Institutionelle Signale im Abwärtssog

Mitten in dieser Kurskrise sorgt State Street für Aufsehen. Der Vermögensverwalter überschritt am Donnerstag kurzzeitig die meldepflichtige Schwelle von drei Prozent. Marktbeobachter werten dies entweder als strategisches Signal oder als bloße Umschichtung im Portfolio.

Die Nervosität der Anleger zeigt sich in heftigen Schwankungen. Die annualisierte Volatilität kletterte im vergangenen Monat auf knapp 54 Prozent. Aktuell notiert die Aktie bei 1,77 Euro. Damit trennen den Kurs nur noch gut zwei Prozent vom frischen Tagestief.

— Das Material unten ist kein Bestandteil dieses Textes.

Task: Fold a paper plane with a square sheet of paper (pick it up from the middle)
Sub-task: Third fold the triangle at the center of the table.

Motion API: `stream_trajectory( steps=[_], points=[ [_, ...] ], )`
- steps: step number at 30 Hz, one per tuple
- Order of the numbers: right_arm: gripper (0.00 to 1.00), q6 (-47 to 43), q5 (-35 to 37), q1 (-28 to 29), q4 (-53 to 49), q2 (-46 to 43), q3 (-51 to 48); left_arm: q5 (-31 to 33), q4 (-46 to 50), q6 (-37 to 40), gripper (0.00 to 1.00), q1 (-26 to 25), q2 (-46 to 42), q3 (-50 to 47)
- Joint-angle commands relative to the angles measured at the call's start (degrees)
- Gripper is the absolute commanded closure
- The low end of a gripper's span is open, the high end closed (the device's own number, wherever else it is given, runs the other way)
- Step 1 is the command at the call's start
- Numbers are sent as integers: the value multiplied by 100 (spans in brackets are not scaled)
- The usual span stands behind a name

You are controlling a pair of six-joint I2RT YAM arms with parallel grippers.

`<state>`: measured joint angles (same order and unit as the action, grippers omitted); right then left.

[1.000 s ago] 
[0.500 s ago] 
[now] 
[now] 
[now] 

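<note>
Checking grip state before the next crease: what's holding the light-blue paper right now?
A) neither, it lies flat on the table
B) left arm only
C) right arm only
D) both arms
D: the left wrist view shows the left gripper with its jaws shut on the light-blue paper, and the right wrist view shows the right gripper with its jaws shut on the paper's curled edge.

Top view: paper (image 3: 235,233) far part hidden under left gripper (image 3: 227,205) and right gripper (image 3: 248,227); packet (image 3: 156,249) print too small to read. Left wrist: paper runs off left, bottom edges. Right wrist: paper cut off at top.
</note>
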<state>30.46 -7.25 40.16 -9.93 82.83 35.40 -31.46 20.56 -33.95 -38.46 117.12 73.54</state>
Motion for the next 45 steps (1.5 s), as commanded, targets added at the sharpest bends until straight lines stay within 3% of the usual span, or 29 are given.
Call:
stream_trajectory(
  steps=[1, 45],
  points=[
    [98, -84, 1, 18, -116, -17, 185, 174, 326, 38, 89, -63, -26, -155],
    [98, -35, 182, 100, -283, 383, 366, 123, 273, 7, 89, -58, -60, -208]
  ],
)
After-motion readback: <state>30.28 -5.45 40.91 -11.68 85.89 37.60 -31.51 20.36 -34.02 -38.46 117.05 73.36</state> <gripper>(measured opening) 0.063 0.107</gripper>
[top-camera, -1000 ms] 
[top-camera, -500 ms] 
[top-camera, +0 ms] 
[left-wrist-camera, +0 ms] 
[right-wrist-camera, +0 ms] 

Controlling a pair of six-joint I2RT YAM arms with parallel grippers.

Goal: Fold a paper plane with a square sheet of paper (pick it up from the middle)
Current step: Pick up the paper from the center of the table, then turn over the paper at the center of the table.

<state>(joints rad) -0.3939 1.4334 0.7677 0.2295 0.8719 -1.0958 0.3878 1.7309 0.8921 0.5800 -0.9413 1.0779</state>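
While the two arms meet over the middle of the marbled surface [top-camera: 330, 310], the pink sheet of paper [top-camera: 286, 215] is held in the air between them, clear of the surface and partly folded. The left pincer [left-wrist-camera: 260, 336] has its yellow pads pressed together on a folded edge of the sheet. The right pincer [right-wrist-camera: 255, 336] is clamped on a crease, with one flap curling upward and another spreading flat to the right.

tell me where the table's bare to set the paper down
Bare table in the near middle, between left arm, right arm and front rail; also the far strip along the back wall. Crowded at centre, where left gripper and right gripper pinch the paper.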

Fokus auf die operativen Kosten

Lithium-Entwickler spüren einen veränderten Markt. Investoren wenden sich zunehmend von reinen Wachstumsfantasien ab. Sie fordern stattdessen niedrige operative Kosten und robuste Projekte. Anlagen mit effizientem Ressourceneinsatz trotzen schwankenden Rohstoffpreisen deutlich besser. Die Folge: ein harter Wettbewerb.

Rund um den Globus drängen neue Akteure auf den Markt. In Nigeria eröffnete eine Anlage mit drei Millionen Tonnen Jahreskapazität. Parallel dazu sicherte sich LibertyStream ab 2027 einen neuen US-Abnahmevertrag über 600 Tonnen. Vulcan Energy muss seine Entwicklung in diesem engeren Umfeld vorantreiben.

Technik signalisiert Schwäche

Das charttechnische Bild bleibt tiefrot. Die Aktie notiert massiv unter ihrem langfristigen Durchschnitt von 2,59 Euro. Der Relative-Stärke-Index signalisiert mit einem Wert von 34,9 anhaltende Schwäche. Bei einer Marktkapitalisierung von 857 Millionen Euro dominiert klar der aktuelle Abwärtstrend.